## What needs to be done
From the first line to the last, print the data exactly as written.

+--

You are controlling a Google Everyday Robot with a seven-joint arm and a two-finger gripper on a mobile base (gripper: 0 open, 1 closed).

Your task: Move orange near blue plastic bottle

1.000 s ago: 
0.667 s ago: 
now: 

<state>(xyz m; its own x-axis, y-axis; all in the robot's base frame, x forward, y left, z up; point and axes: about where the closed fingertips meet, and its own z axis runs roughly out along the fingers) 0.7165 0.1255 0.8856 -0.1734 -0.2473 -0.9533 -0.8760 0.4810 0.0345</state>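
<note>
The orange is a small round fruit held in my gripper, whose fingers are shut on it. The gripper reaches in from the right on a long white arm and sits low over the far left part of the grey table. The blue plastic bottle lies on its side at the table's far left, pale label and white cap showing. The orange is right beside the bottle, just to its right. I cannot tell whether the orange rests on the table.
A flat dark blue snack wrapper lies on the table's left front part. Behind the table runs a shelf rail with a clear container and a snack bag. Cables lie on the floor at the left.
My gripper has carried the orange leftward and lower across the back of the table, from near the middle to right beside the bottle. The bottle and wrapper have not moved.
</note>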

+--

## Your solution
You are controlling a Google Everyday Robot with a seven-joint arm and a two-finger gripper on a mobile base (gripper: 0 open, 1 closed).

Your task: Move orange near blue plastic bottle

1.000 s ago: 
0.667 s ago: 
now: 

<state>(xyz m; its own x-axis, y-axis; all in the robot's base frame, x forward, y left, z up; point and axes: about where the closed fingertips meet, and its own z axis runs roughly out along the fingers) 0.7165 0.1255 0.8856 -0.1734 -0.2473 -0.9533 -0.8760 0.4810 0.0345</state>
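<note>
The orange is a small round fruit held in my gripper, whose fingers are shut on it. The gripper reaches in from the right on a long white arm and sits low over the far left part of the grey table. The blue plastic bottle lies on its side at the table's far left, pale label and white cap showing. The orange is right beside the bottle, just to its right. I cannot tell whether the orange rests on the table.
A flat dark blue snack wrapper lies on the table's left front part. Behind the table runs a shelf rail with a clear container and a snack bag. Cables lie on the floor at the left.
My gripper has carried the orange leftward and lower across the back of the table, from near the middle to right beside the bottle. The bottle and wrapper have not moved.
</note>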

Nothing further remains in the output.